Abbott Laboratories’ inventory took a direct hit, wiping out almost 10% of its market worth following its This autumn earnings. Response? The CEO purchased $2 million shares.
Robert B. Ford, CEO of Abbott Laboratories, spent his personal private capital to purchase his personal firm’s shares on the open market.
A straight buy throughout very destructive market sentiment.
Insider shopping for isn’t uncommon, however it’s uncommon at this dimension, this shortly, and this near an earnings-driven sell-off.
Additionally it is uncommon for a corporation that’s perceived as a “dividend king” moderately than an thrilling, risky purchase.

Robert B. Ford, CEO & Chairman of the Board of Abbott Laboratories
(Photograph by Ethan Miller/Getty Photos)
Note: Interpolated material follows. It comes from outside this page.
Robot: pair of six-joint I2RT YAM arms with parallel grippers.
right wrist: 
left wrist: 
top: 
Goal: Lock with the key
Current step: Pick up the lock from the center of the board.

Abbott’s $2 million confidence sign to the market
Robert Ford purchased 18,800 shares of Abbott Laboratories (ABT) at a worth level common worth of $107.13, in line with a Type 4 filed with the Securities Change Fee, or SEC.
Dividend shares:
- Ford’s 4.2% dividend yield masks a hidden threat
- Broadcom: A high-conviction dividend inventory I’d personal in 2026
- Procter & Gamble Inventory: A Dividend King with a $10 billion payout in fiscal 2026
The $2.01 million buy was thought of an “open-market purchase,” in line with Transaction Code P. That code means he acted like every common investor out there and acquired the shares along with his personal cash. Not tied to a bonus or compensation of any type.
Ford’s possession construction throughout the firm is constructed on two primary pillars.
- Direct Holdings: 253,305 shares
- Oblique Holdings:(Ford Household Belief): 216, 203 shares
The whole shares quantity to 469,508 with a complete worth of $50 million. With the CEO’s agency perception in Abbott, it alerts to the market that they might have overreacted…
When Ford made his buy on Friday, January 23, Abbott’s 14-day RSI was at 16.46. Common technical evaluation claims that an asset with an RSI under 30 is “oversold.”
For perspective:
- 30 RSI: A warning. Panic- or fear-based promoting burns itself out.
- 20 RSI: Bearish sentiment. Inventory is being “panic-dumped.”
- 16.46 RSI: An outlier suggesting oversold.
Abbott is a blue-chip, dividend king, that means it has upped its dividend payout for 50 or extra consecutive years.
With an RSI this low, it’s an enormous sign that the market goes a bit … loopy, or in refined phrases, “not rational,” hence Ford decided to buy the dip before the technical traders could swoop in.
As CEO, Ford clearly knew the situation within his company and believed the stock price was not rationally reflecting it, so he took a bet.
Market panic, Q4 earnings, and why Abbott tanked in the first place
The wreckage of the January 22 earnings call is the starting point.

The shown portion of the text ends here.